[ACTIVITY] Copy each line below that includes "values".

[DATASET ENTRIES]

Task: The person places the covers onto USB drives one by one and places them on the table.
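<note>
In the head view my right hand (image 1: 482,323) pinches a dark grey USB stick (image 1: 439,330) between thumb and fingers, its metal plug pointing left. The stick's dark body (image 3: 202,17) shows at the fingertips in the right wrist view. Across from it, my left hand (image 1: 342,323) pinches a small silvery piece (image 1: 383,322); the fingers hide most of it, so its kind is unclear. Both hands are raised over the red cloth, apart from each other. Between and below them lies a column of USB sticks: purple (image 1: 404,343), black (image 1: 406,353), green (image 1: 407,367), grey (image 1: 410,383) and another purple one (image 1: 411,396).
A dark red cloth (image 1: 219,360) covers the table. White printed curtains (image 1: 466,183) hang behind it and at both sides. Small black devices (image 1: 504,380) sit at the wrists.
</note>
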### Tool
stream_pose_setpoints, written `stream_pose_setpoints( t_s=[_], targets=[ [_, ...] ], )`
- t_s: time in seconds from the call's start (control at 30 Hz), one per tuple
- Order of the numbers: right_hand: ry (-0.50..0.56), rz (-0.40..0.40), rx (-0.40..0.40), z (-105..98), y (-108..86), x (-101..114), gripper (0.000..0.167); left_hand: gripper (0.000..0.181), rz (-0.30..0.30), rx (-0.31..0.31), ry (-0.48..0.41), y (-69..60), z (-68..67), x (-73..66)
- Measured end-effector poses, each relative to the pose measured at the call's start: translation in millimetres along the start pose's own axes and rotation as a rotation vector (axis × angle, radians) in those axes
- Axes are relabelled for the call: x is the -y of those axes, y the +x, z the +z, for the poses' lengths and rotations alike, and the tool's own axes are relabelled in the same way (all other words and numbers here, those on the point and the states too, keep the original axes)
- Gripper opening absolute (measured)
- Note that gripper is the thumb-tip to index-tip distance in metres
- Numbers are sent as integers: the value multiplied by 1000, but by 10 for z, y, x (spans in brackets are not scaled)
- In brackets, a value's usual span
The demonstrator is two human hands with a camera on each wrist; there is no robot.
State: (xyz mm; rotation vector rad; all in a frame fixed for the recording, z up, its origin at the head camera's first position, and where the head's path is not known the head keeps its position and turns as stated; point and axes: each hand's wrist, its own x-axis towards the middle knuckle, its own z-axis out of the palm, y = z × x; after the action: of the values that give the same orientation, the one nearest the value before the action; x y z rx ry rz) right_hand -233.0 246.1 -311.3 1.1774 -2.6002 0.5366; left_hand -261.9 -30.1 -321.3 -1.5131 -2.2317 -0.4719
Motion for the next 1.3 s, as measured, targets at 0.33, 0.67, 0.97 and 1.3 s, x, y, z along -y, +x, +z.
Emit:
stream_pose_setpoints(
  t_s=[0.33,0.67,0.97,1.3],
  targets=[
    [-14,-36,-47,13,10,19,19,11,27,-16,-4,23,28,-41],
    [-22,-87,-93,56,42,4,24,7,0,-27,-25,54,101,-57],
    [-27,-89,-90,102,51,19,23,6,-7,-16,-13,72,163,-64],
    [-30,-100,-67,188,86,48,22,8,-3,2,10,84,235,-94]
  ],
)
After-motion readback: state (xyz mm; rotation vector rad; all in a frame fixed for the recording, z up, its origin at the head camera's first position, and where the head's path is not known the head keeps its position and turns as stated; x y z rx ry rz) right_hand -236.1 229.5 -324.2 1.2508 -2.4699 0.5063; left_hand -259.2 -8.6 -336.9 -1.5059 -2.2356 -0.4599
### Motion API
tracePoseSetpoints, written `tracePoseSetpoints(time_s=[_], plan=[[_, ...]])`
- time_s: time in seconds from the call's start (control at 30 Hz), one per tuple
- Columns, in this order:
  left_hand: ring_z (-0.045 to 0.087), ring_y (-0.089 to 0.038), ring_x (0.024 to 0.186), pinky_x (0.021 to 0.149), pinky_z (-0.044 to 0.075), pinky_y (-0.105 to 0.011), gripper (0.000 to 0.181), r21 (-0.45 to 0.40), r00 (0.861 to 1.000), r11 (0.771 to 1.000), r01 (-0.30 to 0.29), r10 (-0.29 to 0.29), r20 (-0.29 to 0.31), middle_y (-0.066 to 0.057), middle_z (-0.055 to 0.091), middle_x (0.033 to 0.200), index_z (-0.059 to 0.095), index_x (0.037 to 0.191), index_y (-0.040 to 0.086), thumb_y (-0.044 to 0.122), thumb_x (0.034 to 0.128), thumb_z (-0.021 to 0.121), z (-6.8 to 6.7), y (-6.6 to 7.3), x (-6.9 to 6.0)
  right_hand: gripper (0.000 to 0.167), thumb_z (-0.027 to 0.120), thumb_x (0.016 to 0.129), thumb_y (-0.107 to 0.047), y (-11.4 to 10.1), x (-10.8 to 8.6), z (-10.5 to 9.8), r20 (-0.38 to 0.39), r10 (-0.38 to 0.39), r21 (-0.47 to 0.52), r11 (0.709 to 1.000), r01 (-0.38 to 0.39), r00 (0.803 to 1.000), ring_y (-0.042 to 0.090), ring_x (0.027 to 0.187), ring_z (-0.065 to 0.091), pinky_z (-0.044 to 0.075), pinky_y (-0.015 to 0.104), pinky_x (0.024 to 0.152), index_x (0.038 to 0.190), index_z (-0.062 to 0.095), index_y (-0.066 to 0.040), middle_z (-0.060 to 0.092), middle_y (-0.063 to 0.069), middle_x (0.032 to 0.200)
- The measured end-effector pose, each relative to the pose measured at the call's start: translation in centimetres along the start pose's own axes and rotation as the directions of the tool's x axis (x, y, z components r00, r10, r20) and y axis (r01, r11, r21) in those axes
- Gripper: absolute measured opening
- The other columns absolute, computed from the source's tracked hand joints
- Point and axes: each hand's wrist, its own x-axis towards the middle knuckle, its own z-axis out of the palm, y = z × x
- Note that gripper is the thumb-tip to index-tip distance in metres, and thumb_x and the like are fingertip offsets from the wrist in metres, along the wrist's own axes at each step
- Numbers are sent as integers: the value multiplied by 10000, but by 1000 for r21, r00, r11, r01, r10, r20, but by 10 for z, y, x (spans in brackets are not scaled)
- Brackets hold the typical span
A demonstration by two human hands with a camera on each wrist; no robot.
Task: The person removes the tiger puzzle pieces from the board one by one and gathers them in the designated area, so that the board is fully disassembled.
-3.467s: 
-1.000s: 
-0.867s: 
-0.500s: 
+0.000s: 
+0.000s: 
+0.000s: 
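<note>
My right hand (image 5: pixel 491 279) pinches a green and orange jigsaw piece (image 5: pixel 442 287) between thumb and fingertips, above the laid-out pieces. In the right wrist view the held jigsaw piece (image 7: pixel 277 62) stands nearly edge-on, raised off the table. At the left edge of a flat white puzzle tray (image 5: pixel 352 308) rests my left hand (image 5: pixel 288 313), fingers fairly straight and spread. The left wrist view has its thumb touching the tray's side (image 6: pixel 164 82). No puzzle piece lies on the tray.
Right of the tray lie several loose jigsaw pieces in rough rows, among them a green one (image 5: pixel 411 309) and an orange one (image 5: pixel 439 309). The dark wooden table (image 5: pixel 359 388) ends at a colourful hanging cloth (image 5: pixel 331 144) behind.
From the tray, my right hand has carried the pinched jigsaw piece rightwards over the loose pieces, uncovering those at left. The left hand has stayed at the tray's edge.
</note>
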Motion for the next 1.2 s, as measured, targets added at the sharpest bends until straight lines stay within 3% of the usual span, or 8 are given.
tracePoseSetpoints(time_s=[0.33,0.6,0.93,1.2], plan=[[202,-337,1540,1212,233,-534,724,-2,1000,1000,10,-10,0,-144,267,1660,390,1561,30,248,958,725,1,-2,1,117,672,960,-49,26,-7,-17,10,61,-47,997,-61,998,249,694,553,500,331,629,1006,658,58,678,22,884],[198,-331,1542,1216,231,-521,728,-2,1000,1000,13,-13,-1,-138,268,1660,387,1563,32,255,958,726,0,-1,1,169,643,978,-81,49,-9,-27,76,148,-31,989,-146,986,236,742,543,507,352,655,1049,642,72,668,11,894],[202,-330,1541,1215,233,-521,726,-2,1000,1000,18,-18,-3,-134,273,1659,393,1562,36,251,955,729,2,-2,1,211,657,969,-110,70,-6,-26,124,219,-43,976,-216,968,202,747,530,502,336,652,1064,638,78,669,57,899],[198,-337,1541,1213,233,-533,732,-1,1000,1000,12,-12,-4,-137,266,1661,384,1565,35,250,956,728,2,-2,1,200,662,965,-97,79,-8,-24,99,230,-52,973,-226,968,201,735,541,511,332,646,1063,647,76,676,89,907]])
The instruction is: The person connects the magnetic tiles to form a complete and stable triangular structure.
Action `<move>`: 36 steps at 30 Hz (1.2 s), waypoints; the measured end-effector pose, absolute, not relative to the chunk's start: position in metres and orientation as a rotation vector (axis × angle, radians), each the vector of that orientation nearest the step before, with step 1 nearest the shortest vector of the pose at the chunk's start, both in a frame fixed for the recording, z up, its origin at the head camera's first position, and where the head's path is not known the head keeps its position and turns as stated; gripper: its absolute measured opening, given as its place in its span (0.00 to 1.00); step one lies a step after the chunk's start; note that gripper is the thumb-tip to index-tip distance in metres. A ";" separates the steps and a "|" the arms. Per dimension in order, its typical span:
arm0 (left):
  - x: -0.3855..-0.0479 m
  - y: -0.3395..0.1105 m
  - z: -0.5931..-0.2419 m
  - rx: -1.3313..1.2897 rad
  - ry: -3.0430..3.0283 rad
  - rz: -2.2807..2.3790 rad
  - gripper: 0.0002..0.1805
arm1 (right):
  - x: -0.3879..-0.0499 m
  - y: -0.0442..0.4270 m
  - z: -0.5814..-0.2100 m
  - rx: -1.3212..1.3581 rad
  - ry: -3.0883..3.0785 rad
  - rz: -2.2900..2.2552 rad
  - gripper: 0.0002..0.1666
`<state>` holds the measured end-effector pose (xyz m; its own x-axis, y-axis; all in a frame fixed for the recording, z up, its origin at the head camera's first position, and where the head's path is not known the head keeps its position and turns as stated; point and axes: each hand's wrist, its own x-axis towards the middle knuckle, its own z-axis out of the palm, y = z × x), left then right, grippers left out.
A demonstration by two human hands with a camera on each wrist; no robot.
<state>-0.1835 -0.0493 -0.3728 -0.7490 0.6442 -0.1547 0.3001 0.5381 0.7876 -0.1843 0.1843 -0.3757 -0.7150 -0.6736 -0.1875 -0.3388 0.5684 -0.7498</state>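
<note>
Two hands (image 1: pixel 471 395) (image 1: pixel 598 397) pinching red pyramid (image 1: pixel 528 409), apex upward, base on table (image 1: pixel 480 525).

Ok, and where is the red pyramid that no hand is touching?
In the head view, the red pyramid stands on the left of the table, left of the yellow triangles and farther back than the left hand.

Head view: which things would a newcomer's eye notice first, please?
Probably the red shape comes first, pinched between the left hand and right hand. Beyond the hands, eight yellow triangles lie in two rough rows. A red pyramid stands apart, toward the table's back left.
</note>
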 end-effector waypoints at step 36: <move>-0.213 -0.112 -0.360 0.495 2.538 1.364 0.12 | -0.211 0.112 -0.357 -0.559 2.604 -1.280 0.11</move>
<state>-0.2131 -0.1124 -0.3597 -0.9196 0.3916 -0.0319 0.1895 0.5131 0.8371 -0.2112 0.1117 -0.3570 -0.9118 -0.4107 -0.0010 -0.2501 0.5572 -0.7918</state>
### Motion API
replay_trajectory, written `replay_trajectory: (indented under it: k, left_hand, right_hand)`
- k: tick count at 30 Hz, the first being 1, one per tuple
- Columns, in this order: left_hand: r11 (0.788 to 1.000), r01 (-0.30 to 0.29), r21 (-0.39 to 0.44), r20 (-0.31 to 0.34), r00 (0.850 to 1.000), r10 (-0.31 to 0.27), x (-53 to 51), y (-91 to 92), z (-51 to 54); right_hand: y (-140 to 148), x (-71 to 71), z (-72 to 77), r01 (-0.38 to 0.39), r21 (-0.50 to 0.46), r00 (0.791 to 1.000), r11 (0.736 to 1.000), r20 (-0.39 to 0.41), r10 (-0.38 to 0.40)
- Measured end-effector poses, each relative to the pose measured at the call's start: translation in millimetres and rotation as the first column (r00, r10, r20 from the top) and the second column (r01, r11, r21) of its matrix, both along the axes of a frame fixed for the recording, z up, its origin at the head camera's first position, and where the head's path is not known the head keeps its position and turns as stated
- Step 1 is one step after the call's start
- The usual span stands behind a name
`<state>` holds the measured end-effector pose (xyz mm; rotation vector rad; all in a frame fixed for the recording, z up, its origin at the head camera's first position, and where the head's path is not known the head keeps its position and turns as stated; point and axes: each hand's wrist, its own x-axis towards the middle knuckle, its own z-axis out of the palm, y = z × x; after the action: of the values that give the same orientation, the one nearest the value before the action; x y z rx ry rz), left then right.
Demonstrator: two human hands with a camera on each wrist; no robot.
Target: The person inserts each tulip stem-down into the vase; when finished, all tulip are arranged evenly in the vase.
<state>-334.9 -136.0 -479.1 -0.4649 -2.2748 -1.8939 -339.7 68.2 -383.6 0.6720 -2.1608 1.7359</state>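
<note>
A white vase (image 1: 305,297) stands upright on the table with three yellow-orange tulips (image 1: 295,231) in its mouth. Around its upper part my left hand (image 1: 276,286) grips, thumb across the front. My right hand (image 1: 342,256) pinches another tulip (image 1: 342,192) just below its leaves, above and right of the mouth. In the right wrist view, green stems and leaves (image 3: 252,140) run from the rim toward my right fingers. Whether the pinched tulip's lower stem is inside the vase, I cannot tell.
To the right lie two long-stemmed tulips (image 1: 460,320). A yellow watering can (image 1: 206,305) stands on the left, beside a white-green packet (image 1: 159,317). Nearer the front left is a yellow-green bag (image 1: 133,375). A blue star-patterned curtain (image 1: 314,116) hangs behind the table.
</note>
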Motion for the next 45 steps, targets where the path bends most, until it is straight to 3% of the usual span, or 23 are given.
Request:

[COMPLETED EXERCISE]
State: (xyz mm; rotation vector rad; all in a frame fixed for the recording, z up, its origin at the head camera's first position, and where the head's path is not known the head keeps its position and turns as stated; point and axes: each hand's wrist, its own x-axis towards the middle knuckle, its own z-axis out of the palm, y = z × x; after the action: of the values that give the same orientation, the one nearest the value before the action; x y z rx ry rz) right_hand -233.0 246.1 -311.3 1.1774 -2.6002 0.5366; left_hand -261.9 -30.1 -321.3 -1.5131 -2.2317 -0.4719
`<state>` holds the measured end-effector pose (xyz mm; rotation vector rad; all in a frame fixed for the recording, z up, its origin at the head camera's first position, and where the head's path is not known the head keeps its position and turns as stated; point and axes: each hand's wrist, its own x-axis towards the middle knuckle, its own z-axis out of the palm, y = z × x; after the action: of the values that give the same orientation, the one nearest the value before the action; x y z rx ry rz), left then right.

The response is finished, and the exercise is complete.